И Сычонок с трудом узнает Чубарого. Но что стало с его лицом? Оно уже не в многих пятнах, а все – черное пятно. Да Чубарый ли это?! Но голос – его:
– Чиво ты вошкаешься?! Я уж удумал, струхнул отцик Цветик. Умучился ждамши. Что тута у тебя?
Сычонок некоторое время просто стоит, прислонившись к порубу, и не движется, свесив голову, будто уснув.
– Эй! – тормошит его Чубарый не Чубарый с черным лицом. – Дай-ка ключ.
И Чубарый не Чубарый пытается тоже отомкнуть замок, но и у него ничего не выходит. Тут оживает и Сычонок, он забирает ключ и мотает головой.
– Не тот? – соображает Чубарый не Чубарый.
Сычонок снова тянет замок вниз, и вдруг Чубарый не Чубарый начинает ему помогать, а он-то сильнее, и дужки поддаются внезапно, и замок падает на землю. На миг оба замирают. Потом Чубарый снимает запор из дубового бруса и открывает тяжелую низкую дверь.
Перед ними абсолютная тьма. Тьма плотно напирает древесно-земляным запахом. Ни Чубарый, ни Сычонок не решаются и шагу ступить вперед. И Чубарый не Чубарый онемел, напрочь речи лишился. И тогда Сычонок издает свой лесной чарующий свист.
И во тьме слышно какое-то движение. Оба отступают, и в дверном проеме возникает что-то.
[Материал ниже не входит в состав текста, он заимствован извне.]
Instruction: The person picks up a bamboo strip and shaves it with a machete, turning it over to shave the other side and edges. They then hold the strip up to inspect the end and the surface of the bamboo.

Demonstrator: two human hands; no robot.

Они еще на шаг отступают, и из поруба, пригнув голову, выходит простоволосый человек. Луна уже и поруб освещает. И мальчики видят белые длинные волосы, и белую бороду, и белые глаза. Еще миг, и оба пустятся наутек.
– Кто таковые? – тихо спрашивает человек.
И звук человеческого голоса приводит ребят в чувство.
– Я… я… – отвечает Чубарый, заикаясь, – С-тепка Ч-чубарый. А ё-йон… Василёк, немко… Пойшли, айда, дядька, т-тама лодка. Мы за тобой. За тобой.
И Чубарый – значит, это точно он – поворачивается, чтобы скрыть слезы страха, быстро утирается и направляется к груде бревен. Человек сразу идет за ним. Позади – Сычонок. Чубарый первый подходит к бревнам и начинает карабкаться вверх. Мужчина и мальчик следуют за ним. Стронутое бревно катится вниз, падает. Но это заставляет всех двигаться еще быстрее, и они соскакивают по ту сторону стен монастырских.
– Туды! – восклицает Чубарый, указывая и пускаясь бежать.
И, пригибаясь, за ним бежит белобородый, белые волосы его плещутся по плечам. Сычонок едва поспевает за ними. На складах возле пристани поднимают лай собаки. Слышен чей-то недовольный голос. В большой избе, где обычно живут гости, сиречь купцы, еще горят лучины али свечи.